Friday, October 9, 2009

from Humboldt Bay

Blogging is new to me - i thought i'd lost this posting, but just now found it, so will post it....

We motored a full 24 hours or more to round Tatoosh Island (exiting the Straits) and start down the coast. At first our "lower limit" to keep trying to sail was 3 knots. Anything under that, and we would roll up the genoa and kick on the engine. As we got more tired of the engine, that limit became 2 knots... Maybe you wonder why we motor at all? We had this "window" of weather we wanted to take advantage of, and a crew member's flight reservation to meet. Finally at 8:30 on the 6th (our second morning out) i refused to listen to the engine any longer and we put up the drifter, the wind filled and we were enjoying an easy 5+ knots.

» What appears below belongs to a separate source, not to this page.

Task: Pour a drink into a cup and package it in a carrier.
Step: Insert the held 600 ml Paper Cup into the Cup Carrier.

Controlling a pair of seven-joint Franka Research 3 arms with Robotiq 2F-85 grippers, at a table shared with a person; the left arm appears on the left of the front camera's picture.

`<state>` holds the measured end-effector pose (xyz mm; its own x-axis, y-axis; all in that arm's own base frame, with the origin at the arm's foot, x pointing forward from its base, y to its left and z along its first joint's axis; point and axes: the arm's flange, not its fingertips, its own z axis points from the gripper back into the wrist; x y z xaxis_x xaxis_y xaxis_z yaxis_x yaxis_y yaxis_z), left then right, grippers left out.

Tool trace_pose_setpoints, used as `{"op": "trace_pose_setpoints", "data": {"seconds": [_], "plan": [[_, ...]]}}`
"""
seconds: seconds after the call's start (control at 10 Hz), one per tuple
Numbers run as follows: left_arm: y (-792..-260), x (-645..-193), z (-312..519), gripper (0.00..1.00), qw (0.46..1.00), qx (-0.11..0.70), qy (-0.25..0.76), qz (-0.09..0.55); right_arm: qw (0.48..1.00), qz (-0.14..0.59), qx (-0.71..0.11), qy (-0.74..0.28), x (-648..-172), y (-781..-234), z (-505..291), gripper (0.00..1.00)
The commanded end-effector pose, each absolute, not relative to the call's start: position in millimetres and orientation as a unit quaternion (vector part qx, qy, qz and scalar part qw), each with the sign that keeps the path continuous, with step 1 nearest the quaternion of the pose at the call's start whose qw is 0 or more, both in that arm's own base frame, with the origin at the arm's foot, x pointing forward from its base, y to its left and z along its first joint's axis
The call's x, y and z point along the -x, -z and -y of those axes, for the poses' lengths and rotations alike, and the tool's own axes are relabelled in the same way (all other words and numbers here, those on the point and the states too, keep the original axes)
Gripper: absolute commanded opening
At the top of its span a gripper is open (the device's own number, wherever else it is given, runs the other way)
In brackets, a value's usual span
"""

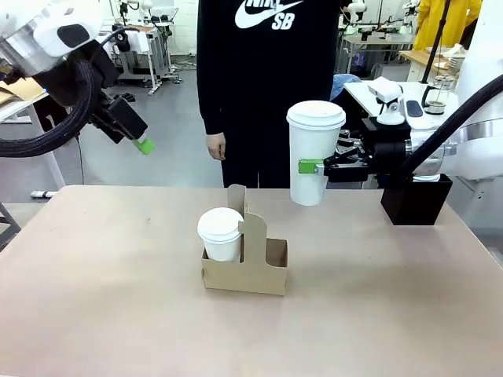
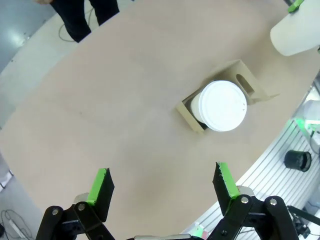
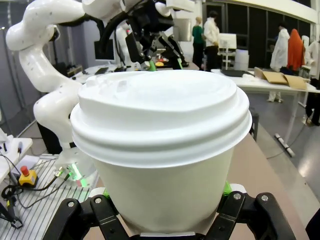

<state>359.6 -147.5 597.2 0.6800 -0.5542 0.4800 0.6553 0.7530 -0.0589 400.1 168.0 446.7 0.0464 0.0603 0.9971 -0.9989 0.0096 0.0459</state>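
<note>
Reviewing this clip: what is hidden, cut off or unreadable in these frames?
- Contents of both cups: the held cup and the cup in the carrier wear opaque lids in every view.
- Carrier's free pocket: front view, its cardboard wall hides the inside; left wrist view, the seated cup covers most of it.
- Right hand pads: right wrist view, the held cup covers them.
- Glass jug: front view, the right arm blocks its lower part.
</note>
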Motion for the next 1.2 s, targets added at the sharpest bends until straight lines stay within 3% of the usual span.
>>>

While the engine had been running it had shared its heat with the water heater. With Elena aboard, for modesty's sake, we clothes pinned a blanket between the split backstay to create some privacy at the swimstep and at 11:00 took our turns for a hot shower. An "October Oregon Offshore Outdoor hot shower?" Yummm! Sure, the water was hot, but the air wasn't, so we didn't linger. But it was glorious! There's a feeling on a passage like this that when you think of something you want to do (like take a shower), you better do it while you can. You never know when the weather is going to change or something is going to require all your attention. This feeling applies to just about everything. Like making and eating a meal. Or looking at the charts. Or checking some maintenance detail. Or...

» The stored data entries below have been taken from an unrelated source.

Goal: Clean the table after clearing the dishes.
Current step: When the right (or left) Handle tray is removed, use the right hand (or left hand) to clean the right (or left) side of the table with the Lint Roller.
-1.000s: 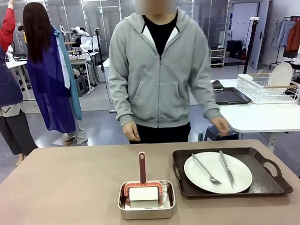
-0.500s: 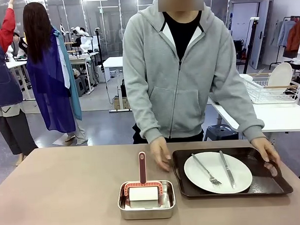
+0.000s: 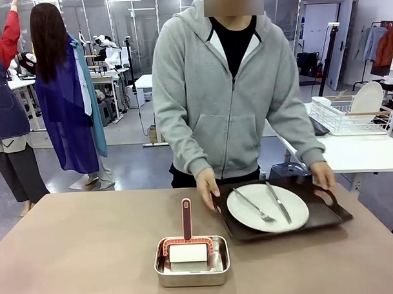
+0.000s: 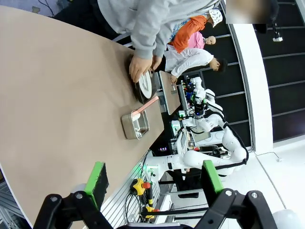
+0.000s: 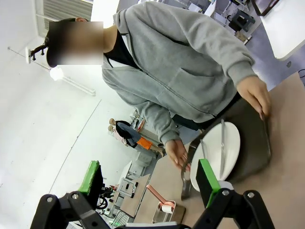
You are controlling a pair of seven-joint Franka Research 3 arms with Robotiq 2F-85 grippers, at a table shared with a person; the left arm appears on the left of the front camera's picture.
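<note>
The taupe table (image 3: 77, 248) stretches across the front view. A person at the far side grips a dark brown tray (image 3: 323, 211) with both hands (image 3: 206, 185) and holds it tilted just above the tabletop. On the tray lies a white plate (image 3: 294, 211) with a fork (image 3: 252, 204) and a knife (image 3: 278, 202). My left gripper (image 4: 153, 179) hangs open above the near end of the table (image 4: 57, 95), far from the plate (image 4: 144, 85). My right gripper (image 5: 148, 180) is open too, nothing between its fingers, facing the tray (image 5: 255, 143) and plate (image 5: 228, 143).
A small steel pan (image 3: 191, 262) holding a red-handled roller (image 3: 186, 219) sits at the table's front middle, also seen as the pan (image 4: 135, 125) and the pan (image 5: 167, 210). Behind on the right stands a white table with a wire rack (image 3: 350, 116). Other people stand far left.
The person stepped up, took the tray by both ends and lifted it off the table, moving it left and toward themselves. Both grippers stayed open.
</note>
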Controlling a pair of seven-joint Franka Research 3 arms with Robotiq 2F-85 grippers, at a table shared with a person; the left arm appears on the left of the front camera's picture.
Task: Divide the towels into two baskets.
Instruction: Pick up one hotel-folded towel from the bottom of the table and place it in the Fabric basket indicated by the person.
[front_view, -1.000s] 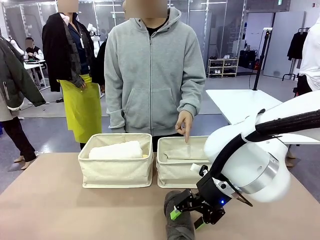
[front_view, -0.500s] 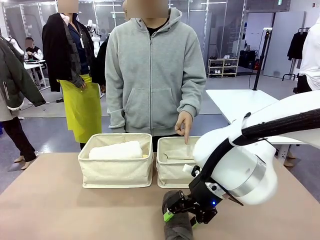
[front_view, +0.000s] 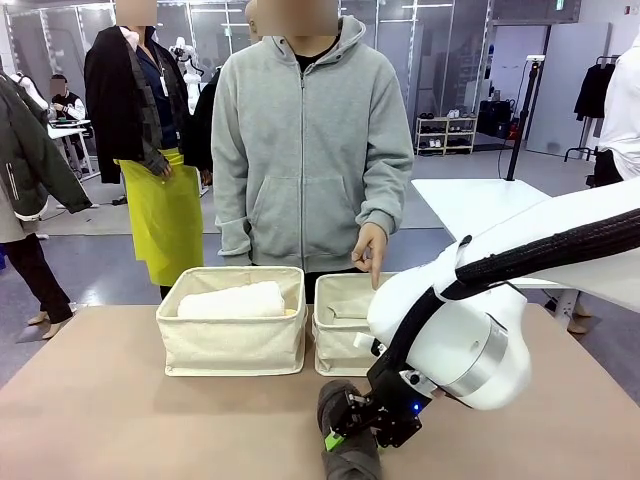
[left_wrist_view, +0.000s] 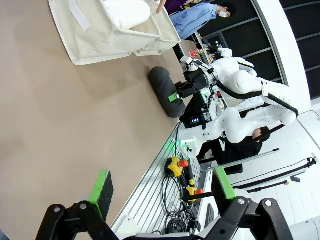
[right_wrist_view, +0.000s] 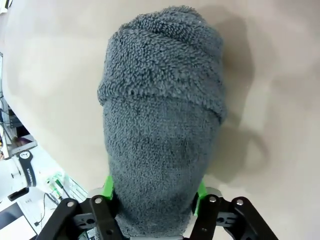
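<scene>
From the front my right gripper (front_view: 352, 428) pinches the grey towel (front_view: 345, 452) on the table (front_view: 120, 420) before the right basket (front_view: 340, 340), left gripper (left_wrist_view: 160, 192) gapes, wrist cam shows pads low, roll might sag out.
</scene>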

I had spent alot of effort and expense over the past months imagining what this trip would be like and preparing for it. Adding this or that piece of equipment and making changes (like a furnace, or a stereo...or new rigging...) anticipating how to make this trip safe, comfortable and fun. I made these anticipations mostly from memory since i haven't been out here much for years now, and from talking to other sailors, reading articles in magazines... As the first few days went by, i learned what anticipations i had made that were wrong. I am constantly "listening" to the boat, sensing this or that vibration, finding out what "that noise" is. A few things broke, but jury rigging to sail without them went well. Like life itself, however much i may try to shape this experience, i have to accept that this experience will shape itself and it will shape me.

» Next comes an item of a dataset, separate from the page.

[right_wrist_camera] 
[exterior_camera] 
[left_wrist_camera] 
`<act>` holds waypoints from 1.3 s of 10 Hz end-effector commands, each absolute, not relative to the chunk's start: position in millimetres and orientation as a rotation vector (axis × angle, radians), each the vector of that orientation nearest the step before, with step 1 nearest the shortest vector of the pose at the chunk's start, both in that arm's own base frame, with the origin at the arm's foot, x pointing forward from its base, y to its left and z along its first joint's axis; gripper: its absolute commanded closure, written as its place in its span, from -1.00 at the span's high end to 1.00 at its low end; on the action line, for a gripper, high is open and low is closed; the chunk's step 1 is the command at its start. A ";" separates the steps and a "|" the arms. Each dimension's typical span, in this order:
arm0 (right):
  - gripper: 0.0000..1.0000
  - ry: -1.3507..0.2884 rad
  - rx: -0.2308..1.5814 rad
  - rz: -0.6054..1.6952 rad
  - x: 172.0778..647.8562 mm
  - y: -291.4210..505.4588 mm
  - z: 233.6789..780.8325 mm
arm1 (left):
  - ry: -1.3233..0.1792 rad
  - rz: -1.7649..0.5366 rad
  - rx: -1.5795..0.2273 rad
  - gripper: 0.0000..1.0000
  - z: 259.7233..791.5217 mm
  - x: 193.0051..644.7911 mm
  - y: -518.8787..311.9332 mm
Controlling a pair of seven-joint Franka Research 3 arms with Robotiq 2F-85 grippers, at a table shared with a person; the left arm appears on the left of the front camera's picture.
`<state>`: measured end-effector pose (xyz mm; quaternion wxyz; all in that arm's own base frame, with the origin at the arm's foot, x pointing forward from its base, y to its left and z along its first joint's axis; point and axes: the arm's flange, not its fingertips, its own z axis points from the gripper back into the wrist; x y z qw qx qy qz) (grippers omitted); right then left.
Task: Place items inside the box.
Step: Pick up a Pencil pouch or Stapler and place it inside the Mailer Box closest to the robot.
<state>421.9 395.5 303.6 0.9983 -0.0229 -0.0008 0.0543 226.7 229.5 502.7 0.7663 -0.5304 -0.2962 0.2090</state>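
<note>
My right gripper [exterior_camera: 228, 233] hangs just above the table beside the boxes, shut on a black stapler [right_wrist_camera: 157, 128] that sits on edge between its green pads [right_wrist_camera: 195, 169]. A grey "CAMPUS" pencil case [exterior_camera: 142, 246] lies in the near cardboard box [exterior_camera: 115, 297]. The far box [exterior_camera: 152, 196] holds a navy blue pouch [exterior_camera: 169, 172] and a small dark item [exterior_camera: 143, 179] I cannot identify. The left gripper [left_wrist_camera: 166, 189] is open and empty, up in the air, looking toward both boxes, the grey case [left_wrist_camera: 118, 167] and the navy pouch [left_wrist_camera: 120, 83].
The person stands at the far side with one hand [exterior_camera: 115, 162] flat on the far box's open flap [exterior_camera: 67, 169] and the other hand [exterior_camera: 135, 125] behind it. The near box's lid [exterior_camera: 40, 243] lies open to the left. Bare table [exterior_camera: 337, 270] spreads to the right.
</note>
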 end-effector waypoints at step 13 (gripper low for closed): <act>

The drifter drove us along very well all day, over 7 knots alot of the time. But as dusk approached it was time to put up a sail combination that would be easier to manage if the weather (or our course) changed. See, the drifter is only much help going downwind - if someone fell over, we would have to take it down before we could start the engine and go back for them. And making a sail change is much easier before dark than after, so we went back to a double reefed main and the solant jib.

Thanks to the moon (full on our first night out), if it's been a clear night it's been beautiful. We spent the night changing course to put some distance between us and the shore. That distance, to a sailor, feels like a margin for errors, a buffer of safety. For a well found boat, it is the shore that poses a threat, not the sea.

The next morning we tried a new sail combo for me, since i've never had a solant stay and jib before: genoa and jib, "wing and wing" with the wind behind us. It was okay for a while, and would have worked more easily if i had used the whisker pole, but soon we had enuf wind to sail nicely under the genoa alone. As the day wore on, the wind and seas built. By dusk winds were well into the 30 knot range. By midnight gusts were into the 40s and we rolled two thirds of the genoa up. Seas were about 8 feet and with their help we were touching ten knots of boat speed occasionally thru the night.

We wouldn't have imagined that by noon the next day we would be motoring on a calm sea again, and into Humboldt Bay. Now that we were close to shore again we picked up the weather forecast off the radio and learned that the first big winter storm is headed this way. Our "window" is closing. At first we tho't we would pull in, take showers, drop Jack off to the care of our friend (and one of Ty's college housemates) Laird, and head back out right away to insure getting to San Francisco before the storm hits early next week. Otherwise we might get "stuck here" for a week or ten days. But after showers, the prospect of a calm, uninterrupted night's sleep was too tempting to resist - along with calculating that we could still beat the storm to the Bay area. So we did laundry, got pizza, watched some intramural soccer at HSU (in which Ty got to play - had to feel good to run compared to living on 44' of deck), hugged some Arcata friends and former classmates of Ty's. Laird gave us a ride back to the boat and then gave Jack space to sleep at his and Lauren's place before taking him to the airport the next morning. So we bid Jack goodbye - thank you Jack for being a member of our first crew - and we slept soundly.

In the morning we took our time (while we could) to wake up slowly and have a big breakfast (while we could) before motoring back into a calm ocean.